When I upgraded my home server to a beefier system, I decided to upgrade my git hosting at the same time. I’ve used gitolite for the last several years and it has served me well, but since it was a straight migration from my old gitosis setup, it had about a decade worth of old project cruft built up and it was a good time for a fresh start. Additionally, while I had gotten used to one command deployments using capistrano, edelivery, or simple bash scripts, after seeing the extra benefits of a true CI/CD setup (thanks Cameron!), I really wanted my replacement to easily integrate with a CI/CD system to call me out on any failing tests or compiler/dialyzer warnings in case I forget to check before I commit and deploy. Since I enjoy trying out new languages and was learning docker, I also wanted to make sure it was flexible and had decent docker support. Also, since I don’t make any money on my fun projects, a price as close to zero was really prefered, especially if I could host on my own hardware.

In case it isn’t obvious from the title, I chose gitlab. Gitlab has a free, self-hosted option in their Gitlab Community Edition offering. Since I was trying to make the new server pure docker with a minimum of additional VMs, it was also handy that they had a container version all setup and ready to go. This made evaluating it a one command proposition.

Jekyll is a static site generator, so it needs a ruby environment to build your website, but after building you have straight HTML and do not require a full ruby environment on your web server. This means the deployment process should be rather simple, use a ruby environment to build the master branch after a commit, then push the resulting site to the webserver. My web server is a different machine than the gitlab build server, and I’d rather not put my SSH credentials in gitlab, so I will also create a small script to be run daily by cron to pull down the built site and deploy any changes. With the plan in place, time to pull it all together.

For building the site, I used jekyll’s official docker image. This conviently gives you a base ruby system with jekyll pre-installed. All that is required is running the jekyll build command. Some additional configuration is in place to store the generated site contents using gitlab’s artifact system. The artifacts are set to expire after one week to allow some roll back options (although honestly for a static site it probably makes more sense to just fix the error in a forward change rather than rolling back).

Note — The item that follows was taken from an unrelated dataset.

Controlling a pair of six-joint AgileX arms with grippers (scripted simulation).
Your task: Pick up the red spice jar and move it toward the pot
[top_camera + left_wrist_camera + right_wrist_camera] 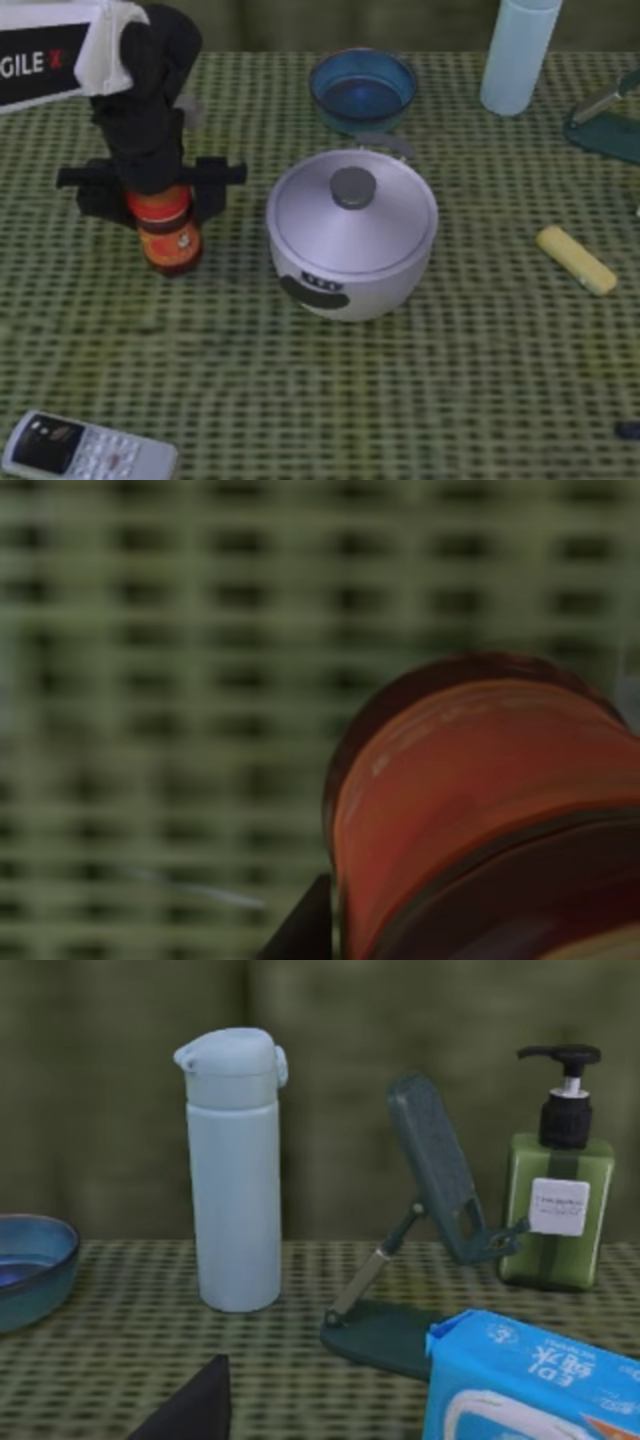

This is coupled with a daily scheduled build in gitlab to ensure I never have all artifacts expire. The full .gitlab-ci.yml configuration is below.

image: jekyll/jekyll:latest

  - package

  stage: package
    expire_in: 1 week
        - "_site/*"
    - jekyll build

With the gitlab configuration in place, the last bit would be to setup my nginx config and the script to copy over the artifacts and update the live site. The nginx config is setup to host the site from a new directory under /var/www. To pull this off, you have to create an API access key in gitlab first. This will give you a token string that you need in order to access the artifacts that we built earlier. Without this token, gitlab returns a 404 instead of the 403 I would have expected, leading one on a wild goose chase to track down the proper URL (my repo is private, this might be different for a public repo). To pull the latest zipped file down from gitlab, you’ll end up with a command like this, curl --header "PRIVATE-TOKEN: <your_token_here>" https://gitlab.example.com/api/v4/projects/22/jobs/artifacts/master/download?job=package > /tmp/site.zip

A quick anatomy of the curl command, --header "PRIVATE-TOKEN: <token>", should match the API token that you generated earlier in gitlab. To get your project id, 22 in this example, check your main project page and it will be listed just beneath the project name. After than, master, specifies which branch the artifact is for, and the job name, package, should match the name you configured in your .gitlab-ci.yml file. The last bit, > /tmp/site.zip, is for redirecting the output of curl to a file, in this case /tmp/site.zip. It’s worth mentioning that in a serious production setting, it would make more sense to use a filename from the mktemp command, but since this is my personal machine I’m taking some shortcuts. With the file downloaded, it’s as simple as unzipping, syncing directories, and then cleaning up. Add this to cron and you’re done! For reference, my complete script is below, as mentioned earlier, mktemp for your temp file and directory would make more sense if you have anything riding on your deployment.

rm -r /tmp/jason_aderholdt_net
curl --header "PRIVATE-TOKEN: <token>" https://gitlab.aderholdt.net/api/v4/projects/22/jobs/artifacts/master/download?job=package > /tmp/site.zip && \
unzip /tmp/site.zip -d /tmp/jason_aderholdt_net && \
rsync -a /tmp/jason_aderholdt_net/_site/* /var/www/jason_aderholdt_net/

If this post shows up, then we’ll know it all worked! Hopefully we’ll all see this soon!